2. The splitting method as described in claim 1, characterized in that, In S1, the acyl donors include vinyl acetate, vinyl butyrate, and di-tert-butyl dicarbonate.
3. The splitting method as described in claim 1, characterized in that, In S1, organic solvents include acetonitrile, benzene solvents, ester solvents, ketone solvents, and ether solvents.
4. The splitting method as described in claim 1, characterized in that, In S1, the concentration of the mixture of stereoisomers of 4-(trifluoromethyl)cyclohexane-1-ol is 1-50 mg / mL.
5. The splitting method as described in claim 1, characterized in that, In S1, the molar ratio of the acyl donor to the stereoisomer of 4-(trifluoromethyl)cyclohexane-1-ol is 0.5-10:
1.
6. The splitting method as described in claim 1, characterized in that, In S2, the mass ratio of Candida antarcticis lipase B to the stereoisomer mixture of 4-(trifluoromethyl)cyclohexane-1-ol is 0.1-10:
1.
7. The splitting method as described in claim 1, characterized in that, In S2, the reaction temperature is 20℃-70℃, and the reaction time is not less than 10h.

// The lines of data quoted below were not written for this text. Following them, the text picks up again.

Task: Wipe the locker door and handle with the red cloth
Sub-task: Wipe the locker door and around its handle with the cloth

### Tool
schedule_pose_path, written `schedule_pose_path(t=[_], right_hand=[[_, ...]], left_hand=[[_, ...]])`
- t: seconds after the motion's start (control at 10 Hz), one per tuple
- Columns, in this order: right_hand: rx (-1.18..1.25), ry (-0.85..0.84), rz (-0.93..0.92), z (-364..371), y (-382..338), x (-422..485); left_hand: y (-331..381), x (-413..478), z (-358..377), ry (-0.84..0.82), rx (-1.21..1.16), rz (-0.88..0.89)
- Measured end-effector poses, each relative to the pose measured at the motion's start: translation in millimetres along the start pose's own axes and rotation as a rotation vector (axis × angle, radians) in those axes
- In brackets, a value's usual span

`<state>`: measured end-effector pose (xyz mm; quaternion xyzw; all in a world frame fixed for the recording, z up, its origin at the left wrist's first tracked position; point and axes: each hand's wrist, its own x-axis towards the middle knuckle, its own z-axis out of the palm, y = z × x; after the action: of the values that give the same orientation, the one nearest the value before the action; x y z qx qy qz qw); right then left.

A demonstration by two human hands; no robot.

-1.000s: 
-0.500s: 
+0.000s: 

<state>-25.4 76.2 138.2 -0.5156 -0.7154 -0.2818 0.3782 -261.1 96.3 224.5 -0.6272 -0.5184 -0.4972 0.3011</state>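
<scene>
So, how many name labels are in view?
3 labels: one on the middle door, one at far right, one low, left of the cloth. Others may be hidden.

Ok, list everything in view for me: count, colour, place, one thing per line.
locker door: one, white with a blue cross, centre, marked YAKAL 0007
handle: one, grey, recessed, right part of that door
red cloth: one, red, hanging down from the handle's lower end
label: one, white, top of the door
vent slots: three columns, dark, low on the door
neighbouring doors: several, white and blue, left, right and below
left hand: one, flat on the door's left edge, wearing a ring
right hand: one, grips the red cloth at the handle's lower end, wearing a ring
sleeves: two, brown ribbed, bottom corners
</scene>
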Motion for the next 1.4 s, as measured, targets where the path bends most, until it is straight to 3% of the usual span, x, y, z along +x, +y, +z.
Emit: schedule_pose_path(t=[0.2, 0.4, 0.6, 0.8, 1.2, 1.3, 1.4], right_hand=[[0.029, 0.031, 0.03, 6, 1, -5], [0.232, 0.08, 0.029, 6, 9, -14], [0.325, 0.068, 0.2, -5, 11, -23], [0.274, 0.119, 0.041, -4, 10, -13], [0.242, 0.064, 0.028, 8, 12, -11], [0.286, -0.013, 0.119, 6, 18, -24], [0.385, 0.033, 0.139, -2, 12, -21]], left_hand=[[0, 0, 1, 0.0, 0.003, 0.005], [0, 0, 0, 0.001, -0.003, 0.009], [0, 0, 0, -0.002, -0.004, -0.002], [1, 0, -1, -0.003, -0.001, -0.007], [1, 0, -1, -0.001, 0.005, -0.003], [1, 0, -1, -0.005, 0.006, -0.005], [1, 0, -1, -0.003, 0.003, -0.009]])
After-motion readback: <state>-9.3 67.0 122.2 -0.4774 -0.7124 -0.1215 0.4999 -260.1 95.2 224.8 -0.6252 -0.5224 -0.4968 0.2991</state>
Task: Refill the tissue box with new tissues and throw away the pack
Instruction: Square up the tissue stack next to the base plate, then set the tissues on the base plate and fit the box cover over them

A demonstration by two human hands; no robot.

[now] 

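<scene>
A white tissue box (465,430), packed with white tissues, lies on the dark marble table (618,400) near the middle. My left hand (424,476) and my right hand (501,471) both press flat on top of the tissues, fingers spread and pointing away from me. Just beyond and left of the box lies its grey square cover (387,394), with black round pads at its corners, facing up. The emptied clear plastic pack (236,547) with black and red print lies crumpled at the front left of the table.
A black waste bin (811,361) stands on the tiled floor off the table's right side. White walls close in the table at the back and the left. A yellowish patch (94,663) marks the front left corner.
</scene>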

8. The splitting method as described in claim 1, characterized in that, In S2, Candida antarcticis lipase B is used as an immobilized enzyme.
9. The splitting method as described in claim 1, characterized in that, S2 also includes filtering the system after the reaction is complete, concentrating the filtrate to separate the organic phase, and obtaining trans-4-(trifluoromethyl)cyclohexane-1-ol and cis-I compound.